#### TASK BRIEF:
Please reproduce the lines of the records below from the one holding "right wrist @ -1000" through the one holding "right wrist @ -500", inclusive, skipping all pictures.

(Source records)
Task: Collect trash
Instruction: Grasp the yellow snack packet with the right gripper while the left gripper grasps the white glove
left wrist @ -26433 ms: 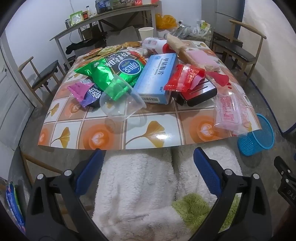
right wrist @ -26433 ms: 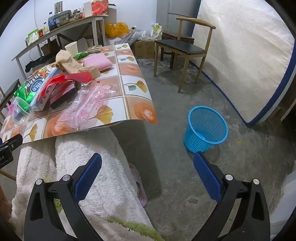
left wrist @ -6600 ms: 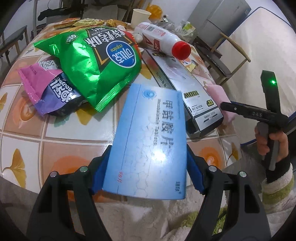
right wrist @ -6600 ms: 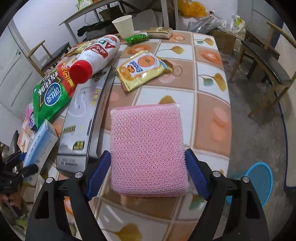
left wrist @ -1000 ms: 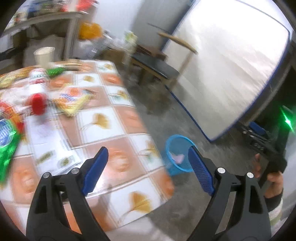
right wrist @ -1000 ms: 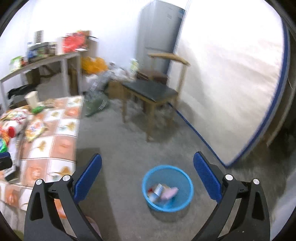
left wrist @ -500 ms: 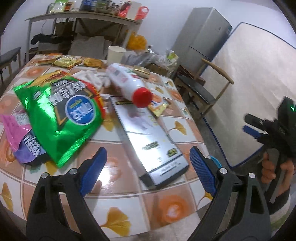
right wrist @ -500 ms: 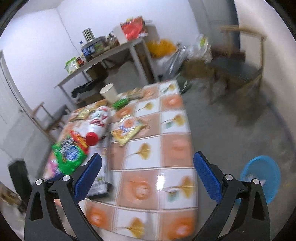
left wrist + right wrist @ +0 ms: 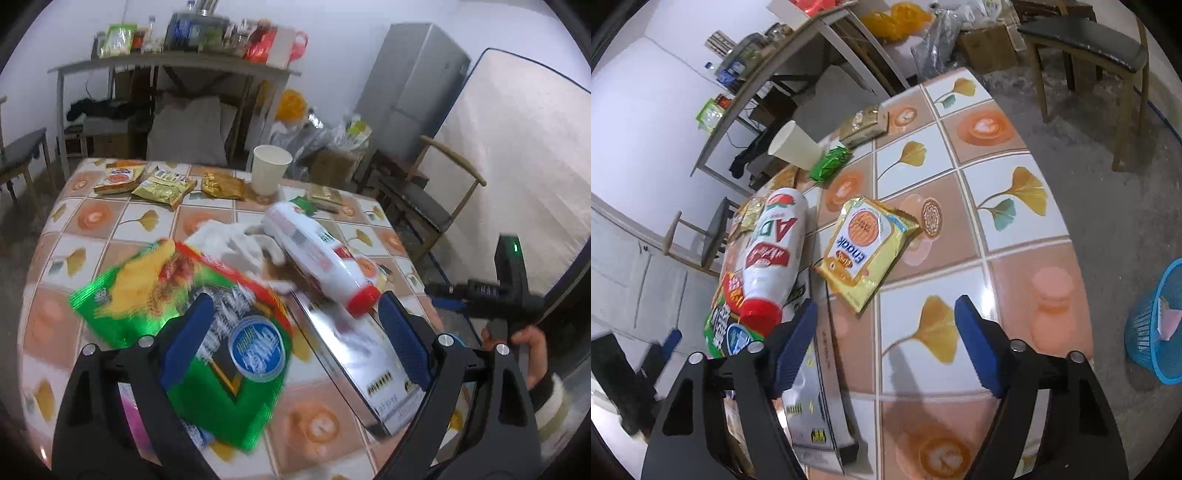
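Tiled table [image 9: 1004, 192] carries the trash: silver box [image 9: 354, 365] at the near edge, green chip bag [image 9: 207, 332] beside it, white bottle [image 9: 768, 254] lying across both, yellow snack pack [image 9: 866, 243] just beside the bottle. Blue basket [image 9: 1156, 332] on the floor, well apart. Left gripper [image 9: 291, 343] wide, empty. Right gripper [image 9: 884, 343] jaws just been closing, apart, nothing between.
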Demonstrator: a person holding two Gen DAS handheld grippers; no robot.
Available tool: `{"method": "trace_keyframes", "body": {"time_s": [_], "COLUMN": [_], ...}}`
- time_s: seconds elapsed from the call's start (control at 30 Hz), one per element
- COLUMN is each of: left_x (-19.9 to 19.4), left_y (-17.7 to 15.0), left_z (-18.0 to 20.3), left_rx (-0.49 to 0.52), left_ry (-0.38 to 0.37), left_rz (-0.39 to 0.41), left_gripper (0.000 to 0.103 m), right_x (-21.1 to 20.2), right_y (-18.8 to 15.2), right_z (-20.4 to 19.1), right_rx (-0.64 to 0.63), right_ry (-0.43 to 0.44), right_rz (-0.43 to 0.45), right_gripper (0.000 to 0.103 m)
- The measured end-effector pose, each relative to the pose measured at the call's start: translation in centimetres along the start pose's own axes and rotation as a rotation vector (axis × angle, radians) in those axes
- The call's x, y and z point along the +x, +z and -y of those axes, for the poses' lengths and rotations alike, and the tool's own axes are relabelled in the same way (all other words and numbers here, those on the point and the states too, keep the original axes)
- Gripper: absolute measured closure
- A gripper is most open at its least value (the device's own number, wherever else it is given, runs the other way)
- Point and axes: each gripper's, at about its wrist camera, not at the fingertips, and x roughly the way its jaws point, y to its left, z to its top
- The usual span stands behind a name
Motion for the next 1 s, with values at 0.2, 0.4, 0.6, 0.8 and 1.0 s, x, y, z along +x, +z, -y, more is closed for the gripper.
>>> {"method": "trace_keyframes", "body": {"time_s": [0.2,0.4,0.6,0.8,1.0], "left_x": [6.8,12.8,16.4,18.1,18.8], "left_y": [5.9,7.3,7.3,6.8,6.7], "left_z": [-2.5,-4.5,-6.8,-7.6,-7.6], "left_rx": [-0.048,-0.130,-0.195,-0.205,-0.190], "left_ry": [0.024,0.092,0.163,0.183,0.186], "left_rz": [-0.176,-0.322,-0.384,-0.418,-0.424], "left_gripper": [0.023,0.033,0.042,0.057,0.073], "right_x": [3.1,5.4,6.7,8.1,8.9], "right_y": [1.9,2.7,3.8,4.8,5.2], "right_z": [1.5,2.4,2.2,1.2,0.8], "right_rx": [0.108,0.190,0.220,0.209,0.201], "right_ry": [0.040,0.087,0.116,0.104,0.064], "right_rz": [-0.062,-0.116,-0.127,-0.150,-0.157], "right_gripper": [0.042,0.050,0.056,0.066,0.085]}}
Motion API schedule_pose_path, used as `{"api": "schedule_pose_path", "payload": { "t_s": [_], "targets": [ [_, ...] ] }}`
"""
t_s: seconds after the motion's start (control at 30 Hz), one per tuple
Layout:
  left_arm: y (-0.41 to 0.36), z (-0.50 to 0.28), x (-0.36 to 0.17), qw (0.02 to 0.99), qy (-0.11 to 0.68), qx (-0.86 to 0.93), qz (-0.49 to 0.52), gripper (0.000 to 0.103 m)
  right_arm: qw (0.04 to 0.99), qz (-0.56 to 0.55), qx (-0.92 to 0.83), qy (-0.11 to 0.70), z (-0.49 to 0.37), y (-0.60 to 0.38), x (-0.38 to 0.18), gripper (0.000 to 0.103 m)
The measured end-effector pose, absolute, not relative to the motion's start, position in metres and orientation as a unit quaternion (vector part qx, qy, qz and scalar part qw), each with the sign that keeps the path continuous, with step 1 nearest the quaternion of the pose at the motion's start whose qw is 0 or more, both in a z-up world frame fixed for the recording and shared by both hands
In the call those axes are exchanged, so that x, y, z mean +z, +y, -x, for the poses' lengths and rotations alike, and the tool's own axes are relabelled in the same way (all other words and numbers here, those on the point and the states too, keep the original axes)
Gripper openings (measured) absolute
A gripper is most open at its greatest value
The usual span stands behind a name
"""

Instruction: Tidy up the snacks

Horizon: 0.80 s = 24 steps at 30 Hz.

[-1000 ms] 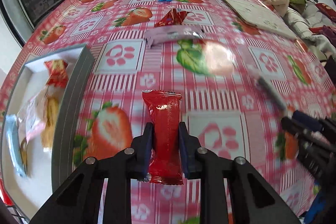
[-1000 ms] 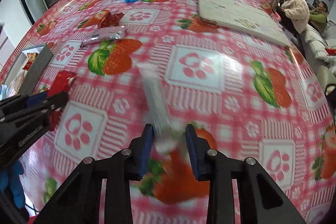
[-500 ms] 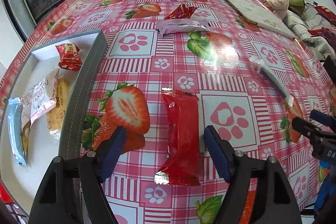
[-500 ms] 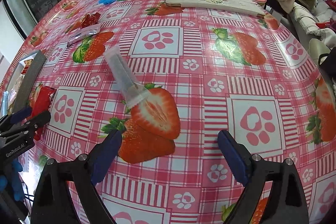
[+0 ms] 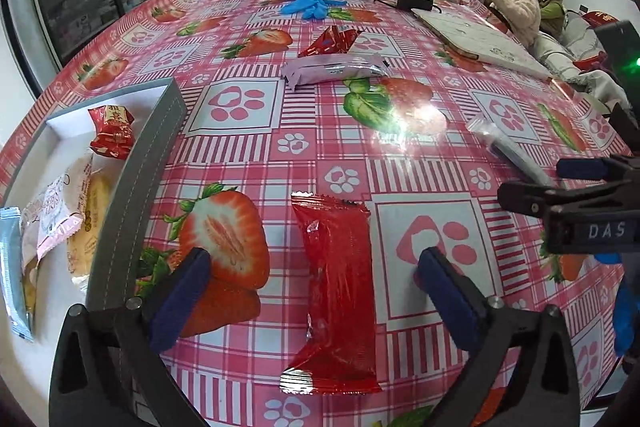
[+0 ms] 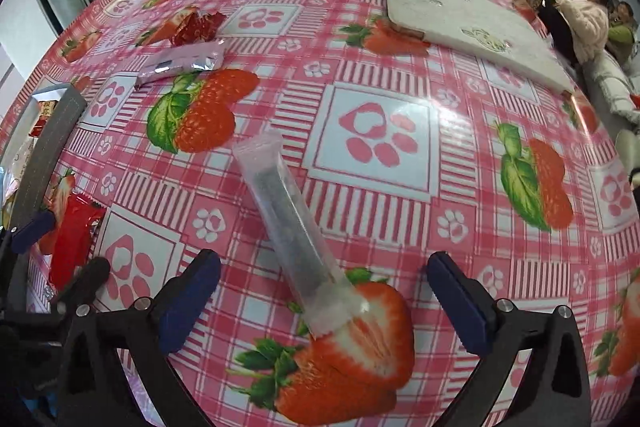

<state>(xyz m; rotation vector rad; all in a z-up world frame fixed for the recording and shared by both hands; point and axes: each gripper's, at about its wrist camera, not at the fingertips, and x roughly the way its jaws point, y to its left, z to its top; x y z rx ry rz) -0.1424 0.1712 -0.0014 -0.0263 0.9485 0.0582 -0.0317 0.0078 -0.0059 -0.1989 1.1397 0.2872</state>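
jaws on both grippers have sprung wide since a second ago: the left gripper (image 5: 314,291) has let go of the red packet (image 5: 336,291), the right gripper (image 6: 324,301) of the clear stick packet (image 6: 294,231), so both snacks lie loose on the tablecloth (image 6: 400,131) (neither boxed yet). the grey tray (image 5: 132,203) to the left holds a small red packet (image 5: 112,133), a pink-and-white one (image 5: 56,215), a yellow one and a pale blue one.

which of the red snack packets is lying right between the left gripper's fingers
The long red packet, flat on the tablecloth between the open left gripper. The crumpled red one lies far up the table, and the small red one is inside the tray.
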Motion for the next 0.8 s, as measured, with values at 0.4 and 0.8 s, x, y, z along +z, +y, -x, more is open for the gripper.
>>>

#### WRITTEN ANSWER:
right wrist @ -1000 ms: 
left wrist @ -500 ms: 
right wrist @ -500 ms: 

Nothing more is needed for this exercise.